Si este falta, si los hijos no son receptivos a nuestra guía ni muestran respeto por nuestra autoridad, [dicha tarea] es más difícil.
Entiendan que tienen el derecho a ser respetados y actúen en consecuencia –dice a los adultos–.
Por las investigaciones sabemos que una crianza con autoridad se asocia con resultados más positivos en cuanto al carácter.
Si queremos que nos respeten, debemos respetarlos.
Si queremos que digan ‘por favor’ y ‘gracias’, tenemos que decirlo también nosotros.
Si no queremos que nos hablen con sarcasmo, evitemos el sarcasmo al dirigirnos a ellos.
Si esperamos que nos hablen en un tono de voz adecuado, hagámoslo también.
Traten –aconseja– de no hablar innecesariamente sobre los defectos y errores de otras personas, y explíquenles a los chicos que no nos gusta que otros hablen mal de nosotros a nuestras espaldas.
Intenten ser de quienes hablan bien de los demás.
No permitan que los hermanos se digan unos a otros ‘¡cállate!’, ni que se pongan apodos, sean groseros, sarcásticos o irrespetuosos en modo alguno.
Demuestren físicamente, incluso con juegos de rol, cómo luce y suena el respeto en cuanto al tono, el contenido y el lenguaje corporal.

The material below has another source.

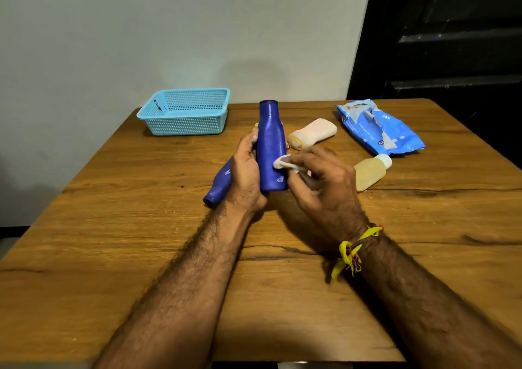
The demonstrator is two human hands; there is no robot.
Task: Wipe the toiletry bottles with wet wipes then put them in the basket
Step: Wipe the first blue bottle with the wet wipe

Y después ilustren la ausencia de respeto, para que los hijos perciban qué maneras son las que no deben emplear.
¿Qué sucede –concluye– si hasta ahora sus interacciones familiares se han caracterizado por las faltas de respeto y las han dejado pasar sin más?
No es demasiado tarde para cambiar esa situación si se adoptan las medidas oportunas para crear una cultura familiar respetuosa.